= Beginning of Section =
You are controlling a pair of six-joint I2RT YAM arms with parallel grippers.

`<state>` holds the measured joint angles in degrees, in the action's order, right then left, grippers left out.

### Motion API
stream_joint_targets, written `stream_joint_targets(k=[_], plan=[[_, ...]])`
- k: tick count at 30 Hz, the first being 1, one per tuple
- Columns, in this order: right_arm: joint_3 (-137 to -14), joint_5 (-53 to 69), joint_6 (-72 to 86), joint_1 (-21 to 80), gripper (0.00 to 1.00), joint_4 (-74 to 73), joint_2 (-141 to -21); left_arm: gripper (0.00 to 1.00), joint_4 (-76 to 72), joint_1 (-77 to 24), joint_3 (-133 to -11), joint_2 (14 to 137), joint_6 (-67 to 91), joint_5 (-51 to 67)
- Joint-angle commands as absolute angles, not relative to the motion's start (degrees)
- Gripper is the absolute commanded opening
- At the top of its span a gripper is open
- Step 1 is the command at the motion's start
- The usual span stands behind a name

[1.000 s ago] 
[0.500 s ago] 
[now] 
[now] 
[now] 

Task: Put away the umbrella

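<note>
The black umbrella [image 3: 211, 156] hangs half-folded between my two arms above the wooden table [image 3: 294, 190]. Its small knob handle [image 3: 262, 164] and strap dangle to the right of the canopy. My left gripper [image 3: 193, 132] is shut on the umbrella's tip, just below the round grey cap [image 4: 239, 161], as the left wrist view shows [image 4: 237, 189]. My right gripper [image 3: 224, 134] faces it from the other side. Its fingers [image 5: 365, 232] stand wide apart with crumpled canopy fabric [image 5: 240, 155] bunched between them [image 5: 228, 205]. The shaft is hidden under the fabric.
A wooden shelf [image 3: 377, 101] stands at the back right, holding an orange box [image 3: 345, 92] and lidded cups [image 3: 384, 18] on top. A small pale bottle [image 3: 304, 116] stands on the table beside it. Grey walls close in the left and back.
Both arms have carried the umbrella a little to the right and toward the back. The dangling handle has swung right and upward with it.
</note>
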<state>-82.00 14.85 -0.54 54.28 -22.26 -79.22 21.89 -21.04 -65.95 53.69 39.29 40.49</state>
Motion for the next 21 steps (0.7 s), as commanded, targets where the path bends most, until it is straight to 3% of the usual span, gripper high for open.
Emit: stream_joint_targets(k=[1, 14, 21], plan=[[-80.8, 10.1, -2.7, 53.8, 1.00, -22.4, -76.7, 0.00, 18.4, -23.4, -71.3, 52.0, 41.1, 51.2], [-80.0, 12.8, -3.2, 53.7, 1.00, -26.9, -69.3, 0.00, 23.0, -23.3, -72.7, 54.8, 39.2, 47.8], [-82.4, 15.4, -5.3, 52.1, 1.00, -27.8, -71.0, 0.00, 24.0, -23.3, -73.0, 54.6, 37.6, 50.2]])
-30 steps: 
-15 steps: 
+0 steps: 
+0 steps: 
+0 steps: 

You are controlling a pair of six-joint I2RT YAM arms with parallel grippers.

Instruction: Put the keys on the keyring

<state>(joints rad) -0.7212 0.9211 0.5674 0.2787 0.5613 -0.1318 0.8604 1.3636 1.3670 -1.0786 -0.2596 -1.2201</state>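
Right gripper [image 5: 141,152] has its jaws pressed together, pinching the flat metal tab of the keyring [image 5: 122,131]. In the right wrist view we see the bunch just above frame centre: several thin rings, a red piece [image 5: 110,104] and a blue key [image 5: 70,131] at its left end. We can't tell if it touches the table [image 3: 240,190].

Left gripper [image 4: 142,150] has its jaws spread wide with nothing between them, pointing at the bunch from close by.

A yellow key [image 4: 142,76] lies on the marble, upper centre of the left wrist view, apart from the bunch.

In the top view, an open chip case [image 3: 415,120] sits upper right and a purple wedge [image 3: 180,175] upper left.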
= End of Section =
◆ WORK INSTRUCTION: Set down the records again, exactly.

◆ TASK ANSWER:
You are controlling a pair of six-joint I2RT YAM arms with parallel grippers.

`<state>` holds the measured joint angles in degrees, in the action's order, right then left, grippers left out.

### Motion API
stream_joint_targets, written `stream_joint_targets(k=[_], plan=[[_, ...]])`
- k: tick count at 30 Hz, the first being 1, one per tuple
- Columns, in this order: right_arm: joint_3 (-137 to -14), joint_5 (-53 to 69), joint_6 (-72 to 86), joint_1 (-21 to 80), gripper (0.00 to 1.00), joint_4 (-74 to 73), joint_2 (-141 to -21); left_arm: gripper (0.00 to 1.00), joint_4 (-76 to 72), joint_1 (-77 to 24), joint_3 (-133 to -11), joint_2 (14 to 137), joint_6 (-67 to 91), joint_5 (-51 to 67)
- Joint-angle commands as absolute angles, not relative to the motion's start (degrees)
- Gripper is the absolute commanded opening
- At the top of its span a gripper is open
- Step 1 is the command at the motion's start
- The usual span stands behind a name

[1.000 s ago] 
[0.500 s ago] 
[now] 
[now] 
[now] 

Task: Put away the umbrella

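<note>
The black umbrella [image 3: 211, 156] hangs half-folded between my two arms above the wooden table [image 3: 294, 190]. Its small knob handle [image 3: 262, 164] and strap dangle to the right of the canopy. My left gripper [image 3: 193, 132] is shut on the umbrella's tip, just below the round grey cap [image 4: 239, 161], as the left wrist view shows [image 4: 237, 189]. My right gripper [image 3: 224, 134] faces it from the other side. Its fingers [image 5: 365, 232] stand wide apart with crumpled canopy fabric [image 5: 240, 155] bunched between them [image 5: 228, 205]. The shaft is hidden under the fabric.
A wooden shelf [image 3: 377, 101] stands at the back right, holding an orange box [image 3: 345, 92] and lidded cups [image 3: 384, 18] on top. A small pale bottle [image 3: 304, 116] stands on the table beside it. Grey walls close in the left and back.
Both arms have carried the umbrella a little to the right and toward the back. The dangling handle has swung right and upward with it.
</note>
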<state>-82.00 14.85 -0.54 54.28 -22.26 -79.22 21.89 -21.04 -65.95 53.69 39.29 40.49</state>
Motion for the next 21 steps (0.7 s), as commanded, targets where the path bends most, until it is straight to 3% of the usual span, gripper high for open.
Emit: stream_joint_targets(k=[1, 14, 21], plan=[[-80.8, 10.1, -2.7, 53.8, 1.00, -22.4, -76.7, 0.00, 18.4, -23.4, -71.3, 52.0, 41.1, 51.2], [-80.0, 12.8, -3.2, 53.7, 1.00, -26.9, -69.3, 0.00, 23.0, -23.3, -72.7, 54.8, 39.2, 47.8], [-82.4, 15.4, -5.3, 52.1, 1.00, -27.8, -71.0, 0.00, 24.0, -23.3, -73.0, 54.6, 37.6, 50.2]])
-30 steps: 
-15 steps: 
+0 steps: 
+0 steps: 
+0 steps: 

You are controlling a pair of six-joint I2RT YAM arms with parallel grippers.

Instruction: Put the keys on the keyring

<state>(joints rad) -0.7212 0.9211 0.5674 0.2787 0.5613 -0.1318 0.8604 1.3636 1.3670 -1.0786 -0.2596 -1.2201</state>
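Right gripper [image 5: 141,152] has its jaws pressed together, pinching the flat metal tab of the keyring [image 5: 122,131]. In the right wrist view we see the bunch just above frame centre: several thin rings, a red piece [image 5: 110,104] and a blue key [image 5: 70,131] at its left end. We can't tell if it touches the table [image 3: 240,190].

Left gripper [image 4: 142,150] has its jaws spread wide with nothing between them, pointing at the bunch from close by.

A yellow key [image 4: 142,76] lies on the marble, upper centre of the left wrist view, apart from the bunch.

In the top view, an open chip case [image 3: 415,120] sits upper right and a purple wedge [image 3: 180,175] upper left.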

This completes the answer to the exercise.